Now that Zeus dimmed the daylight and made darkness come upon us in the noon,'' writes the Greek poet Archilochus, ''nothing will surprise me anymore.'' Describing a solar eclipse that occurred in the 6th century B.C., he than tells of the ''limp terror'' that descends on mankind. Men will not be astonished, he says, when ''beasts of the dry land will exchange with dolphins . . . in the watery pastures of the sea.''
What will befall us, Pindar asks following the solar eclipse of 463 B.C. ''Do you bring some blazon of war; punishment of seed; power of snow beyond imagination?'' Why have you abandoned the earth?
For early man, the sun was a concave bowl in which vapors from the sea burned. It held an infinite mass of substance, uncreated, eternal. And it was a god, enthroned in the distant heavens. Below its sacred fire, rivers flowed; the land bloomed. And people the children of the sun lived. The eyes of man are open, according to an inscription on an ancient tomb, ''That he may behold the Lord of the Horizon when he sails across the sky.''
Poets, beholding the sun, pointed to his golden beams and the rosy fingers of his light. They found word formulas to keep him shining and to give worship.
Storytellers recalled the boy, Icarus, who, given wings, becomes enamored of the sun. Drawn by its amazing beauty, Icarus flies up to the horizon and comes close to the divine fire. Then too late, he notices that the wax securing his wings has melted. The boy, a victim of his own passion, falls out of the sky.
Above him, Phoebus Apollo, the yellow-haired, youthful sun god, drives a golden chariot across the horizon. He brings life; he orders the universe. He inspires medicine, art and poetry. Healing body and soul, he is the Divine Physician. ''Just as you wander over the wide earth,'' writes Alcaeus in the 5th century B.C., ''deliver mortal men from death and its terror . . . Shine upon the cables . . . bring light to the black ship.''
So great was the sun's power that people believed his rule extended to the land of the dead. Accordingly, when men died, poets asked the sun to bless them. ''On the blessed dead is lit the strength of the sun.'' They will lie in ''bright-flowering meadows, shadowy with incense-trees and heavy with golden fruits.'' They will go to a place where ''a lovely fragrance is scattered . . . as they join in all manner of sacrifice to bright fire.''
The Egyptian Pharaoh Ikhnaton was the sun's most inspired poet. Approximately 1,400 years before Christ, Ikhnaton declared the sun all-powerful, all-loving. Out of divine love, the Pharaoh explained, ''Aton,'' the sun, created man. From his golden disc extend numerous rays; each ray terminates in a human hand. Below these hands stand man. Man is but earth and water warmed by the sun.
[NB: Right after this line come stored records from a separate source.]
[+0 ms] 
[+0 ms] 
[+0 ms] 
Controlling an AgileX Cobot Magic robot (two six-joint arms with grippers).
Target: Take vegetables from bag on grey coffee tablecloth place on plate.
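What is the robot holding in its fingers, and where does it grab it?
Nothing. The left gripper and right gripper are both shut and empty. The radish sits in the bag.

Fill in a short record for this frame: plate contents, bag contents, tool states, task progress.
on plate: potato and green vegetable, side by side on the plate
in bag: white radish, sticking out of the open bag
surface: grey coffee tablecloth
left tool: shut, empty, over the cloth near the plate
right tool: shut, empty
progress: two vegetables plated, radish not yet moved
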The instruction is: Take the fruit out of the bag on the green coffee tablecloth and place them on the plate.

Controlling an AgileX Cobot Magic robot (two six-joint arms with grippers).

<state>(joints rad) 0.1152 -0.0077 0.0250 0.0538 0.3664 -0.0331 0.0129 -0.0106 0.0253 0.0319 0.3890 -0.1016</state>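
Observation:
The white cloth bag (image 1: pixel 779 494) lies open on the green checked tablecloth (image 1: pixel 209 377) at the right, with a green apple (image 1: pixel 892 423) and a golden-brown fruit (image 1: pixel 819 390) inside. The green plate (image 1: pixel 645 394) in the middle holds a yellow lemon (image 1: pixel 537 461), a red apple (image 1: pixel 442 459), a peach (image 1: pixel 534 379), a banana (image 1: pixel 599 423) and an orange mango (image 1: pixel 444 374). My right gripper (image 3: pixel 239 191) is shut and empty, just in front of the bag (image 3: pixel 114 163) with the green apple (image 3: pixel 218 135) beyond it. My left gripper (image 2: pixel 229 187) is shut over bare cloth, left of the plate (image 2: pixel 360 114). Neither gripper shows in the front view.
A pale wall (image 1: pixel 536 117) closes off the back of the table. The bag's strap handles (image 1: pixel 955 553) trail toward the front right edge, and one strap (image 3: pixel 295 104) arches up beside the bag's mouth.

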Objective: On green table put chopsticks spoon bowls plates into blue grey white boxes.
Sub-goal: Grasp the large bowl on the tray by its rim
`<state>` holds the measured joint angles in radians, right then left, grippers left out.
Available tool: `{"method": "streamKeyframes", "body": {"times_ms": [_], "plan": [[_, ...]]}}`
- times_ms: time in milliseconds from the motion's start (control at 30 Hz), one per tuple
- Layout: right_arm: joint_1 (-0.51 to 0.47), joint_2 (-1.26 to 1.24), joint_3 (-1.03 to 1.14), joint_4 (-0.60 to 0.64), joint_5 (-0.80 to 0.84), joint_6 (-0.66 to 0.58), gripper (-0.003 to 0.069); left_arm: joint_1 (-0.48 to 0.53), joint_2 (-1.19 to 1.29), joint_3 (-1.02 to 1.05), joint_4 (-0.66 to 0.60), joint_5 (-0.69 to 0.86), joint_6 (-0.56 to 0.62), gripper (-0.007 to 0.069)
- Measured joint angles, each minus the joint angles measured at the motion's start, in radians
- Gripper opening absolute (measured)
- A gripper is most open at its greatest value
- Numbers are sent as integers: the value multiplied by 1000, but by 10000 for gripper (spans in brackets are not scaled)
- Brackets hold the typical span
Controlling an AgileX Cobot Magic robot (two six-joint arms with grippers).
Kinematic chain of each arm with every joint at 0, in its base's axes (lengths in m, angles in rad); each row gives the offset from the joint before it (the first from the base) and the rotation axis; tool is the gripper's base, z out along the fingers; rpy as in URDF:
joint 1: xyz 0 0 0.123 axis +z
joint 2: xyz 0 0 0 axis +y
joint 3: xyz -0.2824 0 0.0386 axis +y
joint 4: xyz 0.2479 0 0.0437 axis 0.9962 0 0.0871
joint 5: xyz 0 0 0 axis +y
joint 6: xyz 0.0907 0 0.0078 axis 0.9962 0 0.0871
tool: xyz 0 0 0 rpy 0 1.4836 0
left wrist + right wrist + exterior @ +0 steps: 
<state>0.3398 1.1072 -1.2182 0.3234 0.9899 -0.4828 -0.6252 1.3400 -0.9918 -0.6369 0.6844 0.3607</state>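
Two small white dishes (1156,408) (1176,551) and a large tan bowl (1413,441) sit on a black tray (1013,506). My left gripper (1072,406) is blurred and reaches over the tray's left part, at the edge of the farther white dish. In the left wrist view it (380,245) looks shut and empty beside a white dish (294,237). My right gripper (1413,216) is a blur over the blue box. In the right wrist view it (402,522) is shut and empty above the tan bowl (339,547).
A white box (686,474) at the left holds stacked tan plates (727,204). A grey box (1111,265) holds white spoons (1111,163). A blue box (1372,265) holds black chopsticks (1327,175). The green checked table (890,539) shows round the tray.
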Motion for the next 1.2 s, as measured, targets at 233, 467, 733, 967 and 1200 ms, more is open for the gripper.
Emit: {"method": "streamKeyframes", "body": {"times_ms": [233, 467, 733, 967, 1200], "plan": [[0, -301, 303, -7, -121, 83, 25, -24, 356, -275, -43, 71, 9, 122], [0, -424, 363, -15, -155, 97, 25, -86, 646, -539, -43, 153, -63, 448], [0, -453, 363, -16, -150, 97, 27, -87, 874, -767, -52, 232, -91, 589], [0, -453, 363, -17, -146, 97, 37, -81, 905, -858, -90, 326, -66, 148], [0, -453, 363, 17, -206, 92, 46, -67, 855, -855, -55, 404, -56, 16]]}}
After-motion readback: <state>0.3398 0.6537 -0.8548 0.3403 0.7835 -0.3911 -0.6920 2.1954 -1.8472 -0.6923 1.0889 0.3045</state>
Only fragments of Ikhnaton's poem, ''Hymns to the Sun,'' exist. They show Aton a benevolent father soothing, healing, giving men the gift of words. He protects: When Aton sets, warns Ikhnaton, every lion comes forth from his den; serpents sting; the world falls into silence. He inspires: When he rises, the sheep dance on the grassy meadows; the green earth sings:
''Beautiful is your rising in the horizon of heaven, living Sun,'' Ikhnaton says. ''You are beautiful and great and shining. You are far, but your rays are on the earth. The beings of earth are formed under your hand . . . You rise and they live. Their eyes look at your beauty until you set . . . ''
Modern man no longer deifies the sun. We no longer find a solar eclipse astonishing. An eclipse is a shadow cast somewhere on a piece of earth; the mon hides the sun for a few minutes. The eerie silence during an eclipse portends nothing; we don't believe in omens or wings secured by wax. We find the passion of Icarus silly.
The sun isn't love; it's energy. It doesn't inspire; it explodes. The sun resembles a gigantic nuclear furnace, not a yellow-haired god, nor a golden disc which is somehow our father. Neither are we children, blessed by rosy-fingered hands.
Yet we are drawn to the sun. We force ourselves to look away from its blinding power. Even so ordinary a thing as the sun rising, setting, and moving on its daily course calls itself to our attention. We notice a shining through the branches of a tree, and we stop. Perhaps it is just a shadow. Or a certain brightness. Whatever it is, it calls out to us. We look for a minute at that soft yellow light, and we almost hear voices.
''Living Sun, you are beautiful and great and shining,'' they say.
Diane Scharper teaches writing at Towson State University. She wrote this article in memory of Frances Karpers.